[THE DATA]

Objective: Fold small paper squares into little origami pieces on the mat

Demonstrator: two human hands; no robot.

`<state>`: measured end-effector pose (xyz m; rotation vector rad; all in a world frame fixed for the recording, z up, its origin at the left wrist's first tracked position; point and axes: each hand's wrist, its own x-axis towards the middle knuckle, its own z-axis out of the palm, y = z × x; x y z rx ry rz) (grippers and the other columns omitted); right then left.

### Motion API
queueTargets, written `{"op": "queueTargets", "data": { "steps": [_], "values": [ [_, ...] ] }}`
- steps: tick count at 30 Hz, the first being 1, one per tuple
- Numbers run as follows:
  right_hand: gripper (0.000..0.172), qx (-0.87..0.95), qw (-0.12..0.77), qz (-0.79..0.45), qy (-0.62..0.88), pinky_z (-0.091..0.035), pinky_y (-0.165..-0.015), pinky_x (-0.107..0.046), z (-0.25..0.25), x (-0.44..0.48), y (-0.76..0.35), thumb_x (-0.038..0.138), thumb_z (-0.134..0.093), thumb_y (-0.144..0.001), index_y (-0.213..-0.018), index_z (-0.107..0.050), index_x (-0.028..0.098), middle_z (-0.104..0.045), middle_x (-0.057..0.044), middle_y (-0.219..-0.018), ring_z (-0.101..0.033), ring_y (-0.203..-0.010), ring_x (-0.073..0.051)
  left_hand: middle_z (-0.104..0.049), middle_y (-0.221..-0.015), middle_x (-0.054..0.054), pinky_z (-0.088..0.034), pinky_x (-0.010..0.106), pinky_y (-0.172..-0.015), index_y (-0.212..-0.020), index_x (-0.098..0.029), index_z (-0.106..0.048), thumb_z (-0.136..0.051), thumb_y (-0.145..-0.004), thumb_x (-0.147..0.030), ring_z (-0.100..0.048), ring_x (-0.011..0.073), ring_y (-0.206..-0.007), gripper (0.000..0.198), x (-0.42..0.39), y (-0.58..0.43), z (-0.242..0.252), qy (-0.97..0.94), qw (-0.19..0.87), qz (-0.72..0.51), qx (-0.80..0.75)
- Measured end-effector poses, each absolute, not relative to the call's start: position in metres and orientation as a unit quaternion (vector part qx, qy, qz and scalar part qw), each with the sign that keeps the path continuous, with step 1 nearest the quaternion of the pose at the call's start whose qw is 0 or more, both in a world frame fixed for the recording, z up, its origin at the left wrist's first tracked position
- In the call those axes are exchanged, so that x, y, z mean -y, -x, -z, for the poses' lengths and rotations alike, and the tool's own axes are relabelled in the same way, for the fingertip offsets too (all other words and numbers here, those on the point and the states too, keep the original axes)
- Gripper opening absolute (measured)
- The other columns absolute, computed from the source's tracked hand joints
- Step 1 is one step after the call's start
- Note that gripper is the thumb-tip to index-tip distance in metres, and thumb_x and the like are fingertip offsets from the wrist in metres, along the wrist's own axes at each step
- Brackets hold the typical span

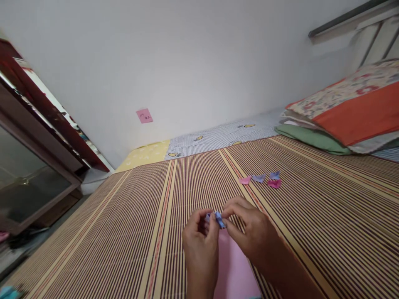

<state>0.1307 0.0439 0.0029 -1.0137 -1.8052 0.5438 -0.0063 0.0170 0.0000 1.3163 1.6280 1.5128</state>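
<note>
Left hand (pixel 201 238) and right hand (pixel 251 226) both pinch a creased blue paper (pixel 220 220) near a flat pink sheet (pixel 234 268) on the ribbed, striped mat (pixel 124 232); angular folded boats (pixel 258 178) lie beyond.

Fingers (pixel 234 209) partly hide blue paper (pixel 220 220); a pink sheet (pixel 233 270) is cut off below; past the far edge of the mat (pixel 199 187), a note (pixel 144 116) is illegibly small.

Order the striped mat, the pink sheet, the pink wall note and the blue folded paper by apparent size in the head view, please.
1. Striped mat
2. Pink sheet
3. Pink wall note and blue folded paper: left unranked, because the paper is partly hidden.
</note>
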Motion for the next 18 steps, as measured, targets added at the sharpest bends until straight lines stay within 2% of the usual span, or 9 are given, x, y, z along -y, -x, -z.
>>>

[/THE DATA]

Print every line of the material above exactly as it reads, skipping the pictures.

PROBLEM SOLUTION:
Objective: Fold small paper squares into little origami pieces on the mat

Demonstrator: two human hands; no robot.

`<state>`: measured end-effector pose (xyz m; rotation vector rad; all in a world frame fixed for the recording, z up, its origin at the left wrist's first tracked position; point and axes: each hand's wrist, its own x-axis towards the middle knuckle, its own z-axis out of the palm, y = z × x; x y z rx ry rz) (grippers and the other columns omitted); right then left.

### Motion API
queueTargets, written `{"op": "queueTargets", "data": { "steps": [_], "values": [ [_, ...] ] }}`
- steps: tick count at 30 Hz, the first being 1, one per tuple
- Numbers run as follows:
  right_hand: gripper (0.000..0.172), qx (-0.87..0.95), qw (-0.12..0.77), qz (-0.79..0.45), qy (-0.62..0.88), pinky_z (-0.091..0.035), pinky_y (-0.165..-0.015), pinky_x (-0.107..0.046), z (-0.25..0.25), x (-0.44..0.48), y (-0.76..0.35), thumb_x (-0.038..0.138), thumb_z (-0.134..0.093), thumb_y (-0.144..0.001), index_y (-0.213..-0.018), index_z (-0.107..0.050), index_x (-0.028..0.098), middle_z (-0.104..0.045), middle_x (-0.057..0.044), middle_y (-0.219..-0.018), ring_z (-0.101..0.033), ring_y (-0.203..-0.010), ring_x (-0.073..0.051)
  left_hand: middle_z (-0.104..0.049), middle_y (-0.221..-0.015), middle_x (-0.054..0.054), pinky_z (-0.088..0.034), pinky_x (-0.010..0.106), pinky_y (-0.172..-0.015), index_y (-0.212..-0.020), index_x (-0.098..0.029), index_z (-0.106..0.048), thumb_z (-0.136..0.051), thumb_y (-0.145..-0.004), thumb_x (-0.147..0.030), ring_z (-0.100..0.048), ring_x (-0.011..0.073), ring_y (-0.206..-0.007), gripper (0.000..0.198), x (-0.42..0.39), y (-0.58..0.43), z (-0.242..0.252), qy (-0.97..0.94), qw (-0.19..0.87), qz (-0.72..0.51), qx (-0.80..0.75)
- Measured end-effector poses, each absolute, not relative to the call's start: position in metres and orientation as a unit quaternion (vector part qx, qy, qz and scalar part qw), each with the sign that keeps the path continuous, with step 1 nearest the quaternion of the pose at the call's start whose qw is 0 or more, both in a world frame fixed for the recording, z up, its origin at the left wrist's first tracked position
- In the call those axes are exchanged, so that x, y, z mean -y, -x, -z, for the poses' lengths and rotations alike, and the tool's own axes are relabelled in the same way, for the fingertip offsets too (all other words and numbers here, those on the point and the states too, keep the original axes)
- Gripper opening absolute (measured)
- The other columns absolute, computed from the source's tracked hand joints
- Step 1 is one step after the call's start
- Note that gripper is the thumb-tip to index-tip distance in metres, and thumb_x and the like are fingertip offsets from the wrist in metres, along the wrist's own axes at each step
- Brackets hold the typical span


<state>0.1307 0.0439 0.0029 -1.0137 -1.8052 0.5438 -0.0063 0.0170 0.0000 1.3163 1.6280 1.5128</state>
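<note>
Left hand (pixel 201 238) and right hand (pixel 251 226) both pinch a creased blue paper (pixel 220 220) near a flat pink sheet (pixel 234 268) on the ribbed, striped mat (pixel 124 232); angular folded boats (pixel 258 178) lie beyond.

Fingers (pixel 234 209) partly hide blue paper (pixel 220 220); a pink sheet (pixel 233 270) is cut off below; past the far edge of the mat (pixel 199 187), a note (pixel 144 116) is illegibly small.

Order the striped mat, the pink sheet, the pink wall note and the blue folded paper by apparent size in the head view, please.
1. Striped mat
2. Pink sheet
3. Pink wall note and blue folded paper: left unranked, because the paper is partly hidden.
</note>
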Motion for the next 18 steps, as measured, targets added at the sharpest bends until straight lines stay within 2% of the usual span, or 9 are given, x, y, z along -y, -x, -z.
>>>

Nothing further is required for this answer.